Wielu z nas uważa, że książki w Polsce są po prostu drogie i zamiast kupna nowego egzemplarza chętniej wypożyczamy je z biblioteki. Dlaczego są drogie? Bo oferta na rynku wydawnicznym jest bardzo duża. Po drugie dochodzą niskie nakłady, za które trzeba więcej zapłacić. Koszty produkcji książek są dzielone przez liczbę książek wydrukowanych. Ponadto, każdy wydawca chce zarobić, dlatego ceny są wysokie. Co z autorem książki? Połową ceny książki wydwaca dzieli się z autorem. Druga połowa kwoty jest przeznaczona na dystrybucję. Z raportu wynika, że ponad 20 mln Polaków powyżej 15 roku życia nie przeczytało żadnej książki w ciągu jendego roku. Okazuje się, że nie czytamy ani dla przyjemności ani w celach zawodowych. W Czechach aż 80% społeczeństwa czyta książki. Ogólnie Europa może się pochwalić 50% progiem czytelnictwa. W porównaniu do Stanów Zjednoczonych, gdzie po ksiażkę sięga około 55% obywateli.

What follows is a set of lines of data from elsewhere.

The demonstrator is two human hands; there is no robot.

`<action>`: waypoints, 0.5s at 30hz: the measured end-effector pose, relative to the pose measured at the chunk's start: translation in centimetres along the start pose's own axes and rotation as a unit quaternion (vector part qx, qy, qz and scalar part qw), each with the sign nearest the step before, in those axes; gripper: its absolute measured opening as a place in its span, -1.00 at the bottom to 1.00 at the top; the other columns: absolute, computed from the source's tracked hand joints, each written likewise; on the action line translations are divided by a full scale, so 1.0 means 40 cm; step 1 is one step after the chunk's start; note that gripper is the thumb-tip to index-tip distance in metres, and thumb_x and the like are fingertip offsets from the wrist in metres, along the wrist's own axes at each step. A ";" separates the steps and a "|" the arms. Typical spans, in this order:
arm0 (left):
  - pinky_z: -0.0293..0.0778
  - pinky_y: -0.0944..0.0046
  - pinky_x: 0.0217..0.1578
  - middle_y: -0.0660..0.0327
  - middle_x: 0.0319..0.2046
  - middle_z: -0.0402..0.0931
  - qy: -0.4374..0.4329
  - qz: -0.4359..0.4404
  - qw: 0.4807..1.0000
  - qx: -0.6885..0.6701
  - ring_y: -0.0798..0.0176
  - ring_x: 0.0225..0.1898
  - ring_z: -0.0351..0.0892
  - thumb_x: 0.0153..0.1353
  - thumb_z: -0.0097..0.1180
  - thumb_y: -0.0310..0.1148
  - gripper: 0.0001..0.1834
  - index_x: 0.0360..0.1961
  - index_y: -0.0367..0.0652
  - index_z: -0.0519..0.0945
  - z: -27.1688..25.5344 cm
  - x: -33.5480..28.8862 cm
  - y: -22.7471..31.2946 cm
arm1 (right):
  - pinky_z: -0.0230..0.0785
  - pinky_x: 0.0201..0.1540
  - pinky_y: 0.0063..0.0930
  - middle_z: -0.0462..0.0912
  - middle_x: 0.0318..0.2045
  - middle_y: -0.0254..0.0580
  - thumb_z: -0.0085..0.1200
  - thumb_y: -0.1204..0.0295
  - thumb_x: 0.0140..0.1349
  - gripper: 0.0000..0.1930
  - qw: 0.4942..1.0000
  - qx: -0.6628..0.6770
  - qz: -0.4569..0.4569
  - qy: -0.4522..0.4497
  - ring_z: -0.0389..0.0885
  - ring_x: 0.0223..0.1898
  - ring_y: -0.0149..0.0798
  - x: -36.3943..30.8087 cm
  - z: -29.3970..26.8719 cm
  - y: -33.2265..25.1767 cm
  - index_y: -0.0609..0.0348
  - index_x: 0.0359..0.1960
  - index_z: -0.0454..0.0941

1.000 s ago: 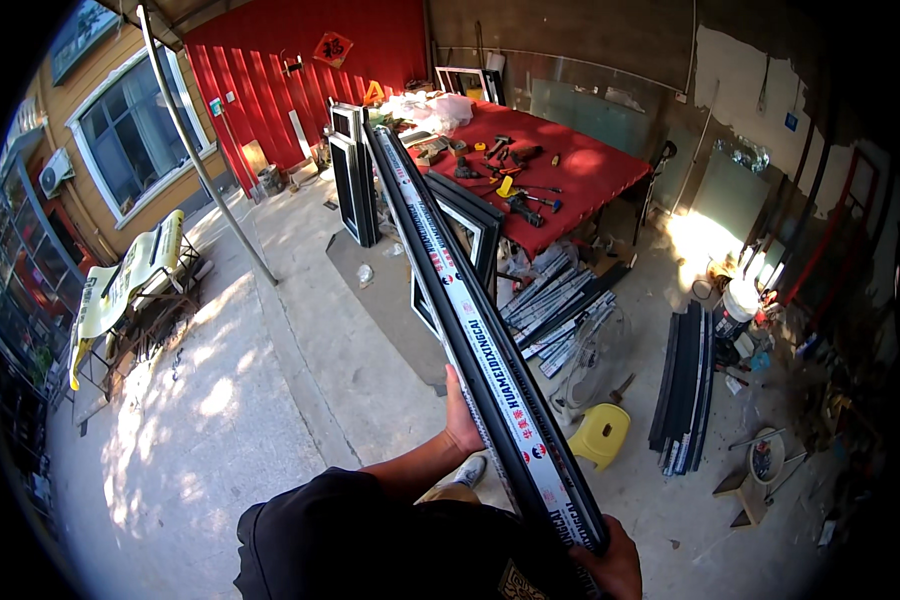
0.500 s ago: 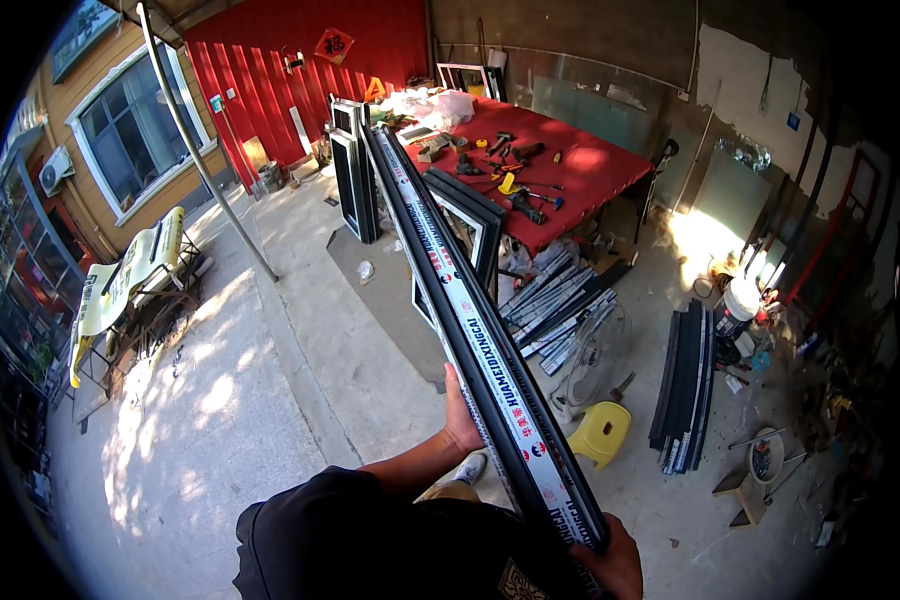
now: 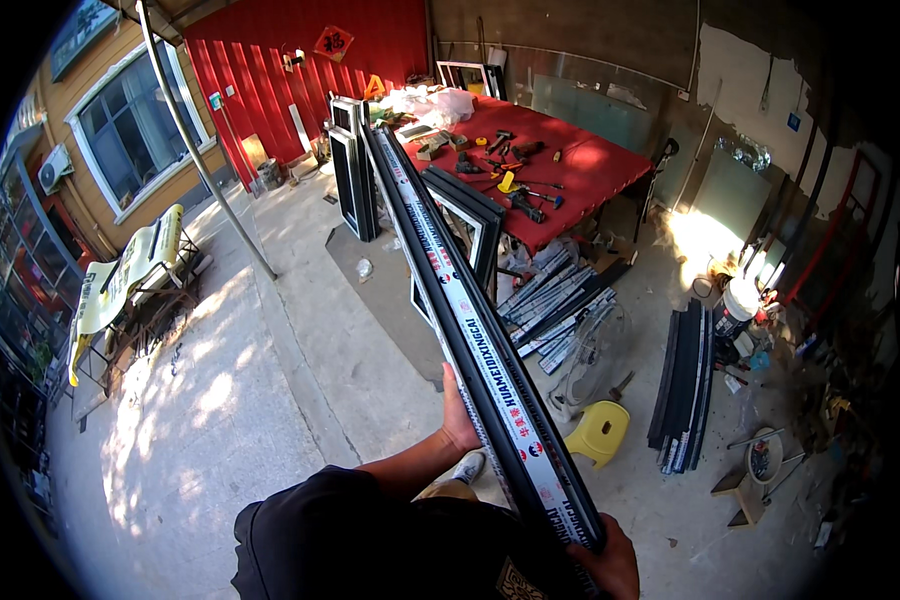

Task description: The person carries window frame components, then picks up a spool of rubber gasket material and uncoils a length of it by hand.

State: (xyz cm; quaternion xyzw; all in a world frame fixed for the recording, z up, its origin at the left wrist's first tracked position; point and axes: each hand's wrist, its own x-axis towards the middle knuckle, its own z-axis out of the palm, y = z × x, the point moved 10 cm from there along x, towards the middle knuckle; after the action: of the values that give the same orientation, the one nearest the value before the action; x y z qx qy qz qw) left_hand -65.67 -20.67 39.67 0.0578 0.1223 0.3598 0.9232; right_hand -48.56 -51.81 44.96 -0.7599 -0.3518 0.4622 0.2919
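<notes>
A long black window-frame profile (image 3: 482, 345), faced with white printed film, slants from my lower right up toward the far table; it may be several lengths held together. Under its left edge, about midway along the near half, my left hand (image 3: 458, 412) supports it with the fingers out of sight beneath. My right hand (image 3: 612, 562) is wrapped round its near end at the lower right. The far end stands above a dark window frame (image 3: 355, 180), and I cannot tell whether they touch.
A red-topped table (image 3: 600, 170) bears scattered hand tools (image 3: 515, 185). Beside it lie piled profile offcuts (image 3: 560, 300), a yellow stool (image 3: 598, 432) and a stack of dark strips (image 3: 682, 385). A thin pole (image 3: 205, 165) stands at the left, near a covered rack (image 3: 135, 270).
Almost nothing differs. The profile and both hands have shifted very slightly to the left in the picture, with the same hold.
</notes>
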 end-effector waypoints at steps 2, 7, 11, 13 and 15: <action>0.42 -0.34 0.33 0.05 0.17 0.65 0.000 -0.001 1.000 0.005 -0.09 0.18 0.63 0.10 -0.19 0.80 0.19 0.33 -0.04 0.59 -0.005 -0.004 0.002 | 0.52 0.13 -0.19 0.75 -0.04 0.05 0.38 0.40 0.24 -0.41 0.995 0.035 -0.087 0.015 0.71 0.00 -0.06 -0.050 -0.005 -0.067 0.22 0.30 0.50; 0.42 -0.33 0.33 0.06 0.17 0.65 -0.003 -0.006 1.000 0.006 -0.08 0.18 0.63 0.09 -0.18 0.80 0.19 0.33 -0.04 0.59 -0.005 -0.002 -0.004 | 0.52 0.13 -0.20 0.75 -0.04 0.05 0.39 0.38 0.23 -0.40 0.996 0.023 -0.089 0.016 0.71 0.00 -0.06 -0.053 -0.005 -0.066 0.23 0.30 0.50; 0.42 -0.33 0.33 0.06 0.16 0.65 0.012 -0.003 1.000 0.007 -0.08 0.17 0.63 0.10 -0.17 0.79 0.18 0.33 -0.04 0.59 -0.009 -0.010 -0.005 | 0.51 0.13 -0.19 0.74 -0.03 0.03 0.37 0.38 0.24 -0.41 0.995 -0.006 -0.097 0.020 0.70 0.01 -0.07 -0.051 -0.003 -0.064 0.24 0.29 0.50; 0.42 -0.33 0.33 0.06 0.16 0.65 0.007 -0.006 1.000 0.007 -0.08 0.17 0.63 0.10 -0.17 0.79 0.18 0.33 -0.03 0.58 -0.008 -0.010 -0.009 | 0.55 0.14 -0.22 0.75 -0.01 0.09 0.47 0.35 0.13 -0.31 0.998 -0.023 -0.052 0.027 0.74 0.01 -0.06 -0.031 -0.004 -0.063 0.29 0.29 0.49; 0.42 -0.32 0.33 0.06 0.17 0.65 0.002 -0.009 1.000 0.006 -0.08 0.17 0.63 0.10 -0.17 0.79 0.18 0.34 -0.03 0.58 -0.010 -0.009 -0.013 | 0.58 0.14 -0.24 0.77 0.00 0.15 0.56 0.31 0.02 -0.21 0.999 -0.040 -0.005 0.034 0.78 0.02 -0.04 -0.026 -0.009 -0.050 0.35 0.29 0.47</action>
State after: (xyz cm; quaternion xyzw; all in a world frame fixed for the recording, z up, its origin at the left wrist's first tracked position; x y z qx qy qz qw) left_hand -65.69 -21.28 39.24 0.0614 0.1267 0.3510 0.9257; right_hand -49.11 -51.52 47.17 -0.7845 -0.3637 0.4201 0.2753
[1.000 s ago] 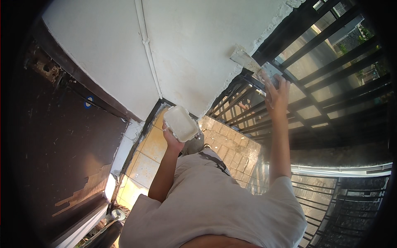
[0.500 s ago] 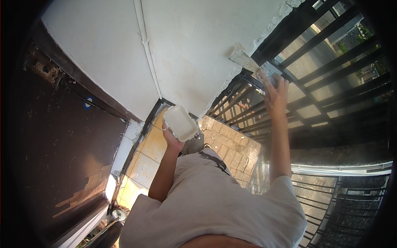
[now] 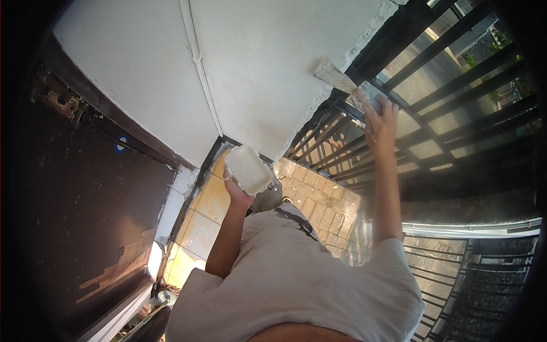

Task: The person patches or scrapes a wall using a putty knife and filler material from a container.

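Note:
My left hand [image 3: 236, 192] grips a shallow white plastic tub [image 3: 249, 170] from its left side and below. Pale paste lines the inside of the tub, and bits of it cling to the rim. Stretched out to the right, my right hand [image 3: 382, 126] is closed on a putty knife [image 3: 335, 77], whose wide, smeared blade points left. The blade lies at the white wall [image 3: 256, 74], close to its rough, chipped edge beside the black metal gate. My fingers hide most of the knife's handle.
A black barred gate [image 3: 450, 108] fills the right side. Along the left stands a dark brown door [image 3: 85, 199] with peeling lower surface. A white pipe [image 3: 198, 62] runs down the wall. Below are yellowish tiles [image 3: 203, 219] and brick paving [image 3: 319, 214].
The putty knife's blade has shifted slightly up and left in the picture, along the wall's edge. My left hand and the tub have stayed nearly still.

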`<move>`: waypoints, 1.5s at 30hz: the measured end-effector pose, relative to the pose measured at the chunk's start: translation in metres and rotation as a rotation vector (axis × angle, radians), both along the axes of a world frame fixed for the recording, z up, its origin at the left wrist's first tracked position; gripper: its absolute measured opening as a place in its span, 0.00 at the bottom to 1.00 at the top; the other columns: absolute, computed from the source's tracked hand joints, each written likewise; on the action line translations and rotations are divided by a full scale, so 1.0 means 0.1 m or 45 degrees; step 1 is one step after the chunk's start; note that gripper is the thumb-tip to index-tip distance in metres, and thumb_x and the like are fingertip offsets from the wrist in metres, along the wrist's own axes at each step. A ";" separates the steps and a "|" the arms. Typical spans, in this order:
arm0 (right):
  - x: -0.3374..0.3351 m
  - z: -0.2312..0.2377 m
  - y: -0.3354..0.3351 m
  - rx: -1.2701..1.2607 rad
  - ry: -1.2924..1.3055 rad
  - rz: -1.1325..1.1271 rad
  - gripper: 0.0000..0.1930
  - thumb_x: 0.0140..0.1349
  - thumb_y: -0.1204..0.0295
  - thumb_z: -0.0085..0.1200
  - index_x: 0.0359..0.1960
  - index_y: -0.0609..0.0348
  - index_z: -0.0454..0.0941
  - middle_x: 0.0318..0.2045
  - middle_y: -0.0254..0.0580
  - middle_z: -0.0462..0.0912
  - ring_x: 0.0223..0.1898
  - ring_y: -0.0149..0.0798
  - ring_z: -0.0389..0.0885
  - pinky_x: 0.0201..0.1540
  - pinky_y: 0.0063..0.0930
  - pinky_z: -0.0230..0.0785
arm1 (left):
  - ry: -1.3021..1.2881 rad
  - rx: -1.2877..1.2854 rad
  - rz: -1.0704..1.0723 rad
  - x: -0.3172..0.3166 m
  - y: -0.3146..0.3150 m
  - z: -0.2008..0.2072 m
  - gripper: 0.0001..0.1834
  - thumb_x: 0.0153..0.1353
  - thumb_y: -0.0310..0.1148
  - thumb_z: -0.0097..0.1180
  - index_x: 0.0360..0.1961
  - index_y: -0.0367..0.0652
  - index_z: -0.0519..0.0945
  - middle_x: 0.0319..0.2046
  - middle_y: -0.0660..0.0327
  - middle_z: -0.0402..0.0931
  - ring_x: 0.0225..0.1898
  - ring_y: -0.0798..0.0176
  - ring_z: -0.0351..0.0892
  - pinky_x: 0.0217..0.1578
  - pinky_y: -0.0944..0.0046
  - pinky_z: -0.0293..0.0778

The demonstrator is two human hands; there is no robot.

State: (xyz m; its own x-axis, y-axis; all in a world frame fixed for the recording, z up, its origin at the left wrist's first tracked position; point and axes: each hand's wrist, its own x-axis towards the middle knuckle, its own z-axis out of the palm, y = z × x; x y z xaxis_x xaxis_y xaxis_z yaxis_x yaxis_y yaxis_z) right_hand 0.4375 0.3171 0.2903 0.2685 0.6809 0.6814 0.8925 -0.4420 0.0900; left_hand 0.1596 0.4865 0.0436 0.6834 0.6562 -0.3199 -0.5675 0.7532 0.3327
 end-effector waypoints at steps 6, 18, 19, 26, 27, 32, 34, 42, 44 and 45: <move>0.11 0.04 0.07 0.040 -0.067 0.033 0.37 0.48 0.86 0.59 0.61 0.34 0.77 0.48 0.47 0.75 0.43 0.49 0.73 0.46 0.39 0.72 | 0.037 -0.052 -0.009 0.02 -0.03 0.14 0.36 0.67 0.64 0.39 0.66 0.51 0.68 0.61 0.57 0.72 0.59 0.47 0.74 0.58 0.40 0.72; 0.20 0.14 0.05 -0.006 -0.023 0.159 0.30 0.54 0.83 0.59 0.60 0.39 0.80 0.47 0.48 0.76 0.41 0.49 0.72 0.44 0.39 0.71 | -0.035 -0.042 -0.020 0.00 -0.04 0.17 0.34 0.70 0.62 0.35 0.66 0.49 0.67 0.58 0.56 0.74 0.57 0.50 0.76 0.56 0.44 0.75; 0.20 0.16 0.06 0.012 -0.018 0.148 0.30 0.55 0.83 0.59 0.60 0.39 0.79 0.46 0.48 0.76 0.41 0.49 0.72 0.44 0.39 0.70 | -0.034 -0.042 -0.020 0.00 -0.04 0.16 0.34 0.70 0.62 0.35 0.66 0.49 0.67 0.58 0.56 0.74 0.57 0.50 0.76 0.56 0.44 0.75; 0.10 0.09 0.01 -0.018 0.094 0.141 0.37 0.50 0.86 0.58 0.63 0.34 0.76 0.47 0.44 0.76 0.44 0.49 0.73 0.47 0.41 0.71 | -0.080 0.012 -0.035 0.00 -0.04 0.11 0.34 0.70 0.62 0.36 0.66 0.50 0.67 0.58 0.57 0.73 0.58 0.50 0.76 0.57 0.43 0.74; 0.09 0.07 -0.03 -0.050 0.095 0.130 0.37 0.51 0.85 0.59 0.63 0.34 0.76 0.47 0.44 0.76 0.44 0.50 0.73 0.47 0.41 0.71 | -0.089 0.008 -0.037 -0.01 -0.04 0.11 0.34 0.70 0.62 0.36 0.66 0.51 0.67 0.59 0.57 0.73 0.58 0.50 0.75 0.57 0.44 0.74; -0.03 0.06 -0.02 -0.076 0.100 0.135 0.37 0.52 0.86 0.58 0.63 0.34 0.75 0.46 0.45 0.76 0.44 0.50 0.73 0.47 0.41 0.71 | 0.007 0.009 0.026 0.00 -0.05 0.19 0.34 0.70 0.62 0.36 0.67 0.50 0.66 0.59 0.57 0.72 0.59 0.50 0.75 0.57 0.44 0.74; -0.03 0.08 0.01 -0.023 0.065 0.152 0.38 0.52 0.86 0.58 0.64 0.33 0.75 0.46 0.45 0.75 0.43 0.50 0.73 0.47 0.42 0.71 | 0.052 -0.002 0.037 0.01 -0.06 0.24 0.34 0.70 0.62 0.36 0.67 0.50 0.66 0.60 0.57 0.72 0.59 0.50 0.74 0.57 0.44 0.74; 0.04 0.03 0.06 0.040 0.079 0.129 0.37 0.53 0.85 0.58 0.64 0.34 0.74 0.45 0.45 0.75 0.43 0.50 0.72 0.47 0.41 0.72 | -0.041 0.004 -0.022 0.00 -0.08 0.22 0.34 0.70 0.61 0.36 0.66 0.48 0.67 0.58 0.55 0.73 0.57 0.48 0.76 0.56 0.44 0.75; 0.02 -0.01 0.01 -0.031 0.120 0.090 0.38 0.51 0.86 0.58 0.64 0.34 0.74 0.47 0.45 0.75 0.44 0.51 0.72 0.47 0.42 0.71 | -0.036 0.027 -0.021 -0.02 -0.07 0.21 0.34 0.69 0.62 0.37 0.66 0.49 0.68 0.59 0.56 0.73 0.58 0.48 0.75 0.57 0.43 0.74; 0.00 0.00 -0.02 -0.031 0.119 0.091 0.38 0.51 0.86 0.58 0.64 0.34 0.74 0.47 0.45 0.75 0.44 0.51 0.72 0.47 0.42 0.71 | -0.030 0.050 -0.021 -0.03 -0.07 0.20 0.34 0.68 0.62 0.38 0.65 0.50 0.69 0.59 0.58 0.73 0.58 0.49 0.75 0.58 0.42 0.73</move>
State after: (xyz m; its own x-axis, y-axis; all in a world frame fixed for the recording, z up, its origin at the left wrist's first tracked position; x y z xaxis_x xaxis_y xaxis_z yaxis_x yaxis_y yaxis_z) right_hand 0.4379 0.3155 0.2900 0.2803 0.7165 0.6388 0.9267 -0.3755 0.0147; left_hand 0.1568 0.4796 0.0637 0.7015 0.6563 -0.2778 -0.5631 0.7494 0.3484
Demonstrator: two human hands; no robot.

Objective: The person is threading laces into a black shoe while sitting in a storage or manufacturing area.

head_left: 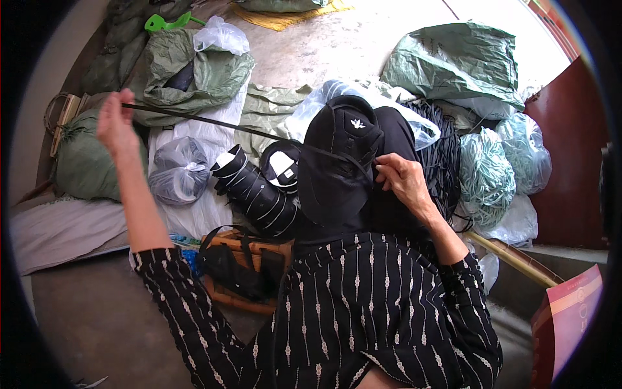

Z czego może wynikać tak niskie zainteresowanie literaturą? Ceny książek, bark nawyku, który wynosi się z domu czy zamykanie lokalnych księgarni i bibliotek.
1. 2% obywateli posiada więcej niże 500 książek w domu.
2. 18% obywateli nie czyta w ogole.
3. O 9% więcej (w porównaniu z rokiem ubiegłym) obywateli przestało wypożyczać książki z biblioteki.